Universal Application:
I’ve implemented this pattern for EKS clusters using IRSA, for GitLab CI/CD pipelines, and even for Auth0-based web applications. The pattern is consistent: configure the OIDC provider, create roles with specific trust policies, and let STS handle the credential issuance.
Pattern 4: External Workforce and Third-Party Access
When you need to grant access to external entities — contractors, auditors, partners, vendors — federation becomes even more critical. You definitely don’t want to create permanent IAM users for people outside your organization.
The approach I recommend:
For short-term access (audits, consultants), use your existing federation with time-limited permission sets. Grant them access through Identity Center with an expiration date. When the engagement ends, simply remove their permission set assignment — no credential cleanup needed.

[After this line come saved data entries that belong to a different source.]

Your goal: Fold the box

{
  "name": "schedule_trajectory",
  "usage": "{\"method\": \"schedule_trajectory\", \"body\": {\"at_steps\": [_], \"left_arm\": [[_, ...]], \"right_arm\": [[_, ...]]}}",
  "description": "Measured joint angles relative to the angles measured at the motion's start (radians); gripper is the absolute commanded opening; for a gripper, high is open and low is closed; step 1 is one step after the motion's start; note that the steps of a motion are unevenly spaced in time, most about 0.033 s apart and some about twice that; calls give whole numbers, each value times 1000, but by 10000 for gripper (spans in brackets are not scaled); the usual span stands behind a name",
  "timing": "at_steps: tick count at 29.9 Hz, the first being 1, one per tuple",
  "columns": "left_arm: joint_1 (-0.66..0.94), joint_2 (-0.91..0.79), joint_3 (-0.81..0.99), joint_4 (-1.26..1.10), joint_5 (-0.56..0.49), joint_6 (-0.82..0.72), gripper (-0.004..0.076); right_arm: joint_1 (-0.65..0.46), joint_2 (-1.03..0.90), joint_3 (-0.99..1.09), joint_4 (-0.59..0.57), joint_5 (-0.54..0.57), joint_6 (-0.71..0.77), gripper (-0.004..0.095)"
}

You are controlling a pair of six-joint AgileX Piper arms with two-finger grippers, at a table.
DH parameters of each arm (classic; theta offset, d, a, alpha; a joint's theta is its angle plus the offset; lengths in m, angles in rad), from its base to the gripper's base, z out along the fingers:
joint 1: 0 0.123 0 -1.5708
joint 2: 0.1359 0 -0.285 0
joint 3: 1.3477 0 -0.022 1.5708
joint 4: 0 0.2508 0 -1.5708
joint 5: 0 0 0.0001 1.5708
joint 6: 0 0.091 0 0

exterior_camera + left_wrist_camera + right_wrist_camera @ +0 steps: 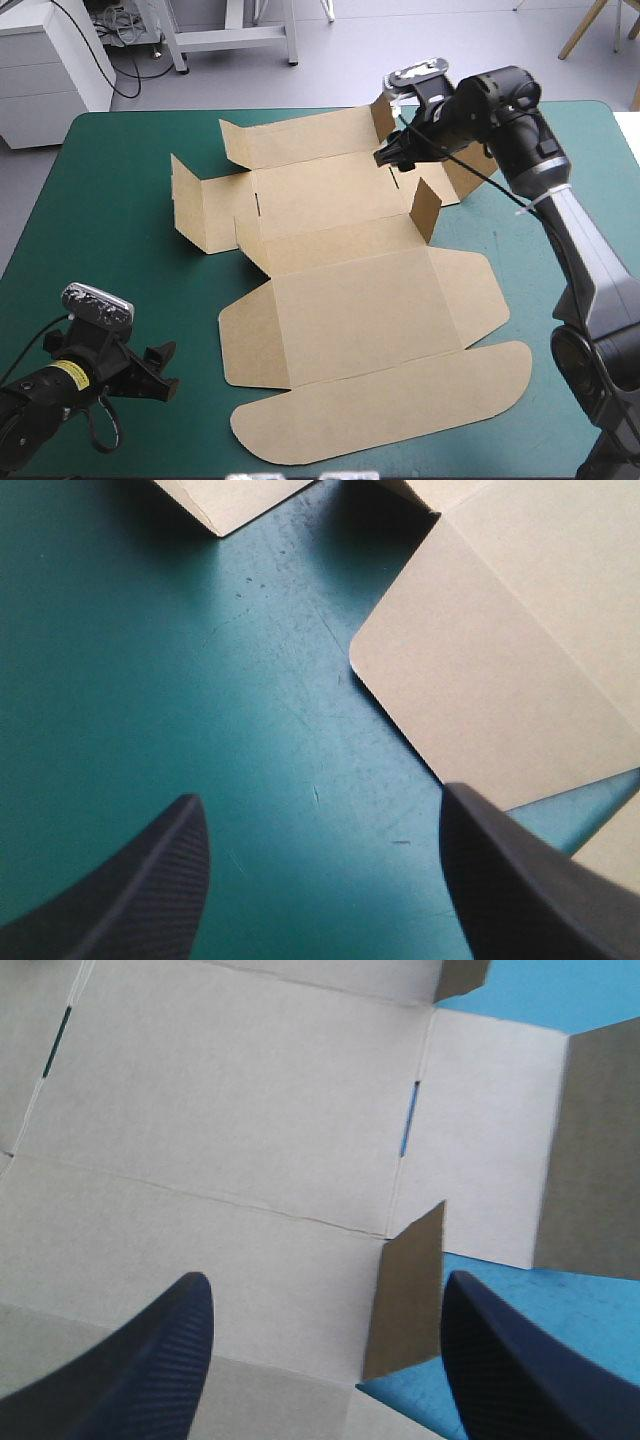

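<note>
The brown box [360, 300] lies mostly flat at the middle of the teal-green table [120, 200], a few far flaps raised, the right gripper [393, 157] hanging wide apart over its far panels with nothing held, the left gripper [160, 370] likewise spread and unladen near the near-left corner.

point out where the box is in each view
High view: the box lies spread over the middle of the teal-green cover, far flaps raised.
Left wrist view: its rounded flap lies ahead of the open left end effector.
Right wrist view: the box fills most of the picture, under the open right end effector.
Shared landmark: the teal-green cover, bare beside the board in all three.
</note>
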Motion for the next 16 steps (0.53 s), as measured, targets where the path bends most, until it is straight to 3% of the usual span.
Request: {"method": "schedule_trajectory", "body": {"at_steps": [5,9,11,16], "left_arm": [[0,0,0,0,22,0,464],[0,0,0,12,32,0,464],[0,0,0,18,32,0,464],[0,0,0,25,32,0,464]], "right_arm": [[-87,-53,-7,4,9,3,611],[-166,-77,-7,72,12,-28,712],[-182,-85,-5,100,12,-53,765],[-183,-79,51,125,12,-79,767]]}}
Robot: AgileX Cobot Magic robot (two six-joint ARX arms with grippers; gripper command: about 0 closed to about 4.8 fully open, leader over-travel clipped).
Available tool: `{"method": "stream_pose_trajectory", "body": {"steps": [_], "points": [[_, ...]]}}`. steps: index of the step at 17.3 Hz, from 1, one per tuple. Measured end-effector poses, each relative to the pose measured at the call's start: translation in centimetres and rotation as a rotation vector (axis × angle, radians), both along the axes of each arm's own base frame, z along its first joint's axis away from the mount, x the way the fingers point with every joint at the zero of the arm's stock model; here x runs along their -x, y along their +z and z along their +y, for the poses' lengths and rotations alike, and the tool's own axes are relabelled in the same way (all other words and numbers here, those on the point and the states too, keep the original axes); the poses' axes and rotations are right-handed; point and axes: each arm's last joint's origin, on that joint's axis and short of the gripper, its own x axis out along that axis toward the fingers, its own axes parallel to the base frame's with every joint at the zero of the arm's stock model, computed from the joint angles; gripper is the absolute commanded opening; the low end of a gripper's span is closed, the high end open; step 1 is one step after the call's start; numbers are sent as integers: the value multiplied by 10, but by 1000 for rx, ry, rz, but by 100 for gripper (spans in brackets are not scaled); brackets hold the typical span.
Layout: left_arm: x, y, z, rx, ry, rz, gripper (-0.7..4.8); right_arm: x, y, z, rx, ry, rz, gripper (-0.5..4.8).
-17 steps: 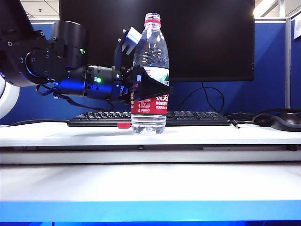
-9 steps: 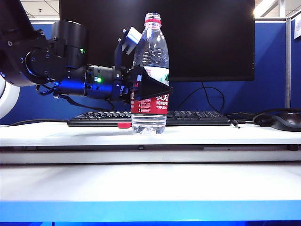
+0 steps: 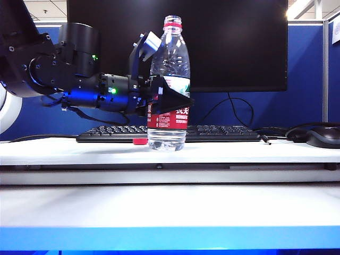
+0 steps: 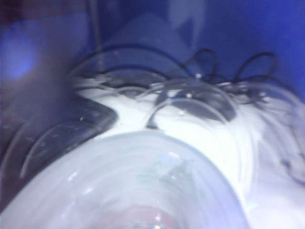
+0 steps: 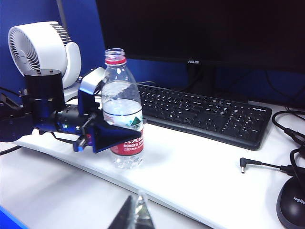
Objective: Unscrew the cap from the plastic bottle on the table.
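Cap (image 3: 139, 141) status: off the neck, as I read it. A small red piece lies on the tabletop (image 3: 239, 151), below the left end effector (image 3: 164, 93) and just beside the bottle's base. The plastic bottle (image 3: 170, 58) stands upright with its mouth open; only the thin red ring remains on the neck.

Left end effector is clamped across the bottle's labelled middle, one finger in front and one behind. The left wrist view is filled by blurred clear plastic, too smeared to add anything. Right end effector (image 5: 136, 212) hangs well apart from the bottle, tips pressed together and empty.

Judgement: the unscrewing itself looks done and I am at the closing step. Next move calls for letting go of the bottle without tipping it: spread the fingers evenly, then back straight out.

Surroundings: keyboard (image 3: 223, 133) just beyond the gripped bottle, monitor (image 3: 228, 42) behind it, fan (image 5: 38, 45) behind the left arm. A mouse (image 3: 324, 136) and a loose cable plug (image 5: 248, 162) lie far over toward the right arm's side. The keyboard edge and the loose cap are the closest things to the retreat path.
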Motion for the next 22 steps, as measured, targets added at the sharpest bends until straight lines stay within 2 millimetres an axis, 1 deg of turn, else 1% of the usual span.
{"method": "stream_pose_trajectory", "body": {"steps": [1, 2, 3, 6, 10, 11, 13, 22], "points": [[0, 0, 0, -3, 8, -6, 274, 0, 0, 0, 0, 0, 0, -6], [0, 0, 0, -3, 9, -7, 317, 0, 0, 0, 0, 0, 0, -6], [0, 0, 0, -4, 9, -9, 336, 0, 0, 0, 1, 0, 1, -6], [0, -5, 1, -24, 17, 21, 341, 0, 0, 0, -4, 0, 3, -6], [0, -5, 1, -26, 21, 23, 346, 0, 0, 0, -17, 19, 11, -6], [0, -5, 1, -26, 21, 23, 371, 0, 0, 1, -17, 22, 11, -6], [0, -5, 1, -26, 21, 23, 477, 0, 0, 1, -17, 22, 11, -6], [0, -5, 1, -6, 2, 61, 479, 0, 0, 1, -17, 22, 11, -6]]}}
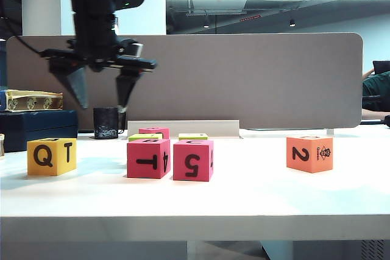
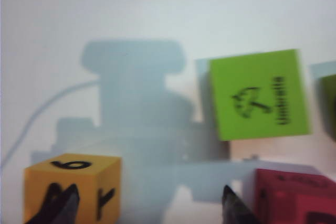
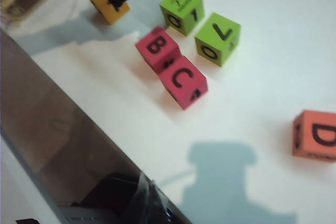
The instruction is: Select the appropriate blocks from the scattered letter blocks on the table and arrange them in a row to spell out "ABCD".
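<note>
My left gripper (image 1: pixel 100 97) hangs open high over the table (image 1: pixel 244 193), above the gap between the yellow-orange Q/T block (image 1: pixel 52 156) and the magenta T block (image 1: pixel 148 158). Beside that one stands the magenta 5 block (image 1: pixel 193 160), and the salmon-orange 2 block (image 1: pixel 309 153) sits far right. The left wrist view has the open gripper (image 2: pixel 149 208) empty, with the yellow block (image 2: pixel 73 187) at one fingertip and a magenta block (image 2: pixel 296 195) at the other. The right wrist view shows magenta B (image 3: pixel 157 48) and C (image 3: pixel 184 80) faces and salmon D (image 3: pixel 315 135). My right gripper (image 3: pixel 149 198) looks shut.
Two lime-green blocks (image 3: pixel 181 8) (image 3: pixel 218 38) and a third magenta block (image 1: pixel 153 132) lie behind the front row. A black cup (image 1: pixel 105 123) stands before the brown partition (image 1: pixel 244 77). A dark blue box (image 1: pixel 36 127) sits at the left edge.
</note>
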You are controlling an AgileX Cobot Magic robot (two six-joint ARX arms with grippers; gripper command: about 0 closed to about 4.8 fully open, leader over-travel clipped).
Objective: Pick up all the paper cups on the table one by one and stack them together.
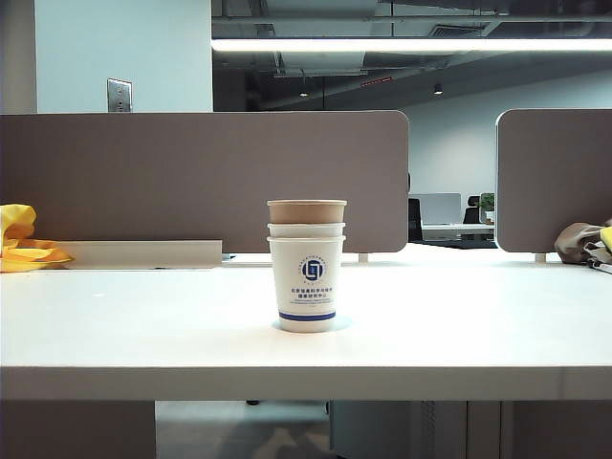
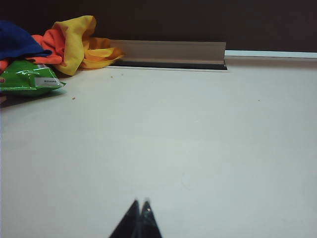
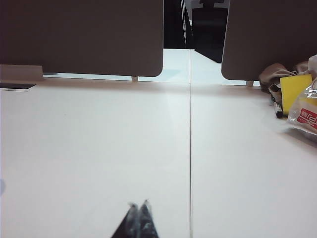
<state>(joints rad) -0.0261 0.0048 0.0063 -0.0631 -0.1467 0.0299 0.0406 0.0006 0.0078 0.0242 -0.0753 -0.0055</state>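
A bright ceiling strip light (image 1: pixel 411 45) glares overhead, the white table (image 1: pixel 459 325) shines evenly with faint shadows, and both wrist views look soft and slightly blurred.

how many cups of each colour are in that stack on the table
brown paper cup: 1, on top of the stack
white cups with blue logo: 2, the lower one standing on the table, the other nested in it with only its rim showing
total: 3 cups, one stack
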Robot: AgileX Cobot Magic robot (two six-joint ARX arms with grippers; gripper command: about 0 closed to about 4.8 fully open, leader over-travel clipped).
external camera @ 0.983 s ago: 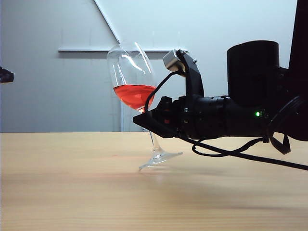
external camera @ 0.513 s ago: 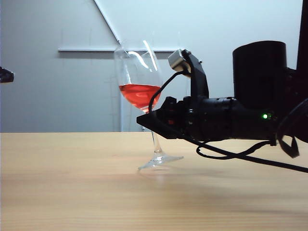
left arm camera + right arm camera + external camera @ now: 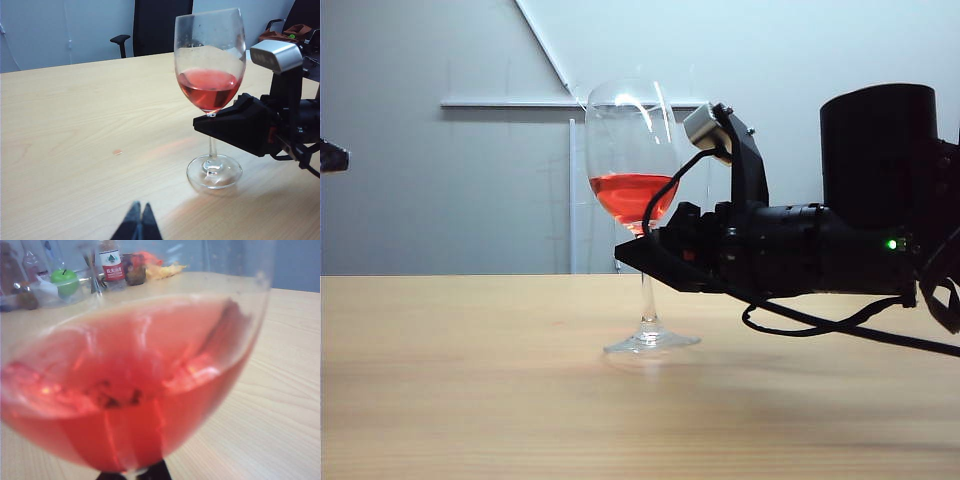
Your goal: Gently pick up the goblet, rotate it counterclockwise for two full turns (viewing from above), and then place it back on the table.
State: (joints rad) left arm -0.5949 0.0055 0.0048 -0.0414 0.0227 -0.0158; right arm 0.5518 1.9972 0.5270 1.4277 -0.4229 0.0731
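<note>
At the far left edge of the exterior view we see only a small dark tip of the left arm, well apart from everything else. In the left wrist view, the left gripper (image 3: 138, 223) shows at the bottom edge of the frame with its 2 tips pressed together and nothing between them, above bare table (image 3: 75, 125).

Just left of the middle of the exterior view stands the goblet (image 3: 632, 170), upright, its round foot flat on the table (image 3: 470, 400), with red liquid filling the lower part of the bowl. A small spot (image 3: 117, 152) marks the wood to the left of the glass in the left wrist view.

From the right side of the frame the right arm reaches in level, and the right gripper (image 3: 638, 252) is clamped narrowly on the stem just under the bowl. In the right wrist view the goblet (image 3: 130, 390) fills nearly the whole frame, the dark gripper tips (image 3: 135, 475) showing at the bottom edge beneath it. Bottles and a green apple (image 3: 66, 279) sit blurred in the upper left.
</note>
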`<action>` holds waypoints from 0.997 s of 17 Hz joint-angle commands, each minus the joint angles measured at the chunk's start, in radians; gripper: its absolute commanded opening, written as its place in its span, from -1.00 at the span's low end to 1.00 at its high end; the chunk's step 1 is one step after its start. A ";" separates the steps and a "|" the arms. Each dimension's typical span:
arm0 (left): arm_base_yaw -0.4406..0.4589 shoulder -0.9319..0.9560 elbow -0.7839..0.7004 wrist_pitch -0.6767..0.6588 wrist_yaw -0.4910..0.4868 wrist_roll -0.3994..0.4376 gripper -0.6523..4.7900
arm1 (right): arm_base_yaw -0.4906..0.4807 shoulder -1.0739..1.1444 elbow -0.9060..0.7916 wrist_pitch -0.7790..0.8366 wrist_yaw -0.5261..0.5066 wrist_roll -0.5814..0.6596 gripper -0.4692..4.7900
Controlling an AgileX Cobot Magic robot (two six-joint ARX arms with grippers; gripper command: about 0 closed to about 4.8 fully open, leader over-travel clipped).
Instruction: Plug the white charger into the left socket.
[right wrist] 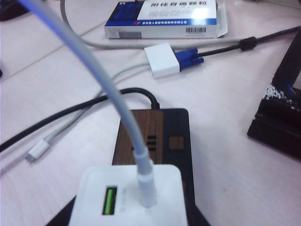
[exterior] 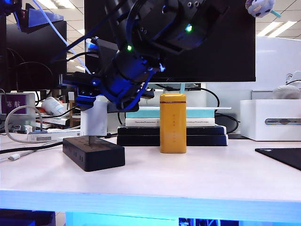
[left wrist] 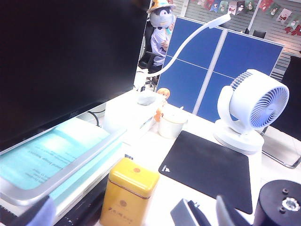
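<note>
Here, in the exterior view, the right gripper (exterior: 96, 106) is reaching across to the left side of the table (exterior: 188, 174), carrying the charger (exterior: 94, 120) upright over the black strip (exterior: 94, 153). The charger's metal prongs are standing right at the strip's top, near its middle; the left socket (exterior: 75, 140) itself is too flat-on to make out, and whether the prongs are seated I cannot tell. A yellow tin (exterior: 172, 122) is standing just right of the strip, in front of a stack of books (exterior: 202, 123) under the monitor (exterior: 211, 42).

In the left wrist view, the left gripper (left wrist: 207, 214) is hanging above the table's right half with its fingers (left wrist: 225, 213) spread wide and nothing between them. Below it the tin (left wrist: 129, 190) is sitting near a black mat (left wrist: 209, 167), with a white fan (left wrist: 251, 110) farther off.

In the right wrist view, the charger (right wrist: 129, 197) is filling the near edge, its cable (right wrist: 108, 89) rising from its top beside a yellowish port (right wrist: 109, 201). It is sitting over the strip (right wrist: 157, 141), whose wood-grain top is showing beyond it. The jaws themselves are hidden here; going by the exterior view, they are clamped on the charger's sides.
</note>
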 commanded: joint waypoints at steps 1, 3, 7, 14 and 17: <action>0.002 -0.007 0.004 0.019 0.007 -0.003 1.00 | -0.008 0.014 0.000 0.022 0.020 0.012 0.09; 0.002 -0.007 0.004 0.014 0.010 -0.003 1.00 | -0.008 0.029 0.000 0.018 0.020 0.012 0.09; 0.002 -0.007 0.004 -0.002 0.010 -0.002 1.00 | -0.004 0.026 0.000 -0.056 0.022 0.012 0.09; 0.002 -0.007 0.004 -0.003 0.009 -0.002 1.00 | 0.002 0.026 0.000 -0.137 0.084 0.008 0.09; 0.002 -0.007 0.004 -0.002 0.009 -0.002 1.00 | 0.003 0.008 0.000 -0.178 0.075 0.011 0.09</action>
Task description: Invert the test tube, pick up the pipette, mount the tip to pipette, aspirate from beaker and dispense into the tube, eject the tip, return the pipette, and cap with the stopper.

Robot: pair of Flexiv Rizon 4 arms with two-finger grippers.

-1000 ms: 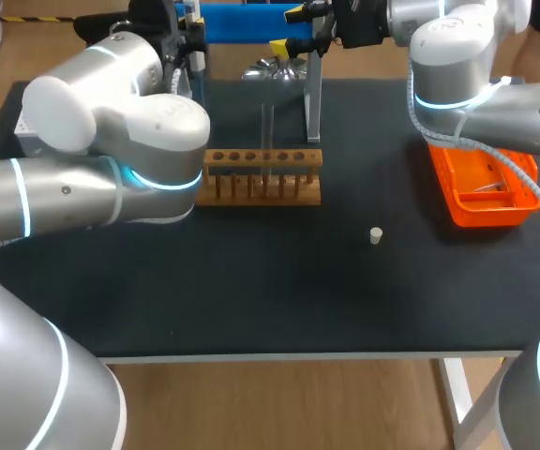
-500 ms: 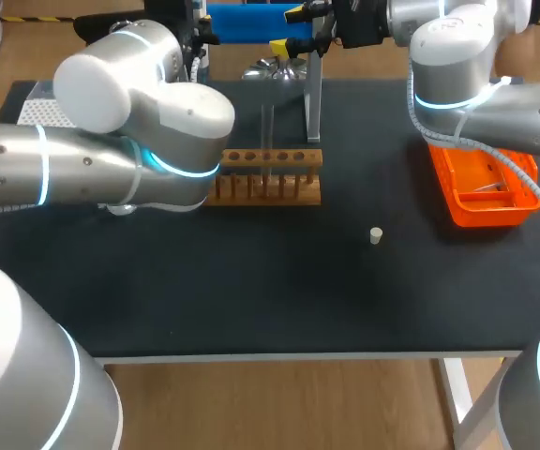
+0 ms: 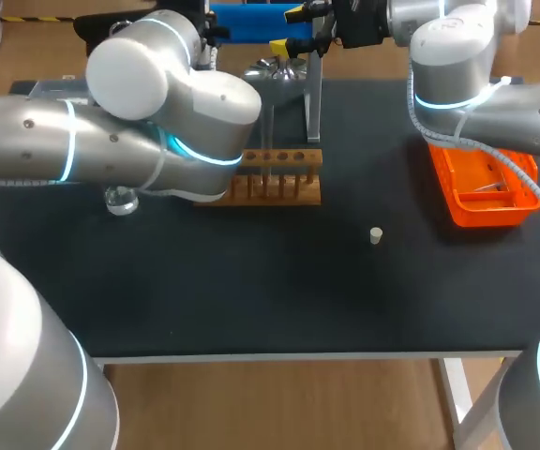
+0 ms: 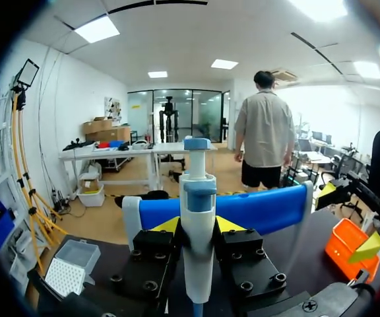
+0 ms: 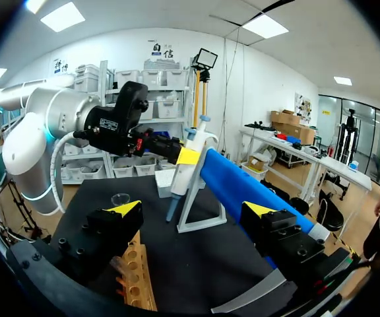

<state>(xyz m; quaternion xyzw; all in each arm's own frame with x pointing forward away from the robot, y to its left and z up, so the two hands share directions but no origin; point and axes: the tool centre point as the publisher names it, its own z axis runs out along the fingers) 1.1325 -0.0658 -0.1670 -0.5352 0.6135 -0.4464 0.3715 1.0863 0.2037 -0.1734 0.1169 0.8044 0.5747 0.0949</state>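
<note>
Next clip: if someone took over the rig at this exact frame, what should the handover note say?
Left gripper: around the pipette hanging on its stand; grip unclear.
Right gripper: open, beside the stand's blue bar.
Things: tube upright in the rack; beaker and stopper on the table; tip box beside the left gripper; orange tray at the right.
Done: tube seems already inverted.
Left: lift pipette, mount tip, aspirate, dispense, eject tip, return pipette, cap tube.
</note>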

For longer-term external access (partner integrations, managed service providers), use role assumption with external IDs. The external party assumes a role in your account, but only if they provide the correct external ID:
{
"Version": "2012-10-17",
"Statement": [{
"Effect": "Allow",
"Principal": {
"AWS": "arn:aws:iam::external-account:root"
},
"Action": "sts:AssumeRole",
"Condition": {
"StringEquals": {
"sts:ExternalId": "unique-id-provided-by-vendor"
}
}
}]
}
The external ID prevents the confused deputy problem where an attacker could trick the external party into accessing your resources.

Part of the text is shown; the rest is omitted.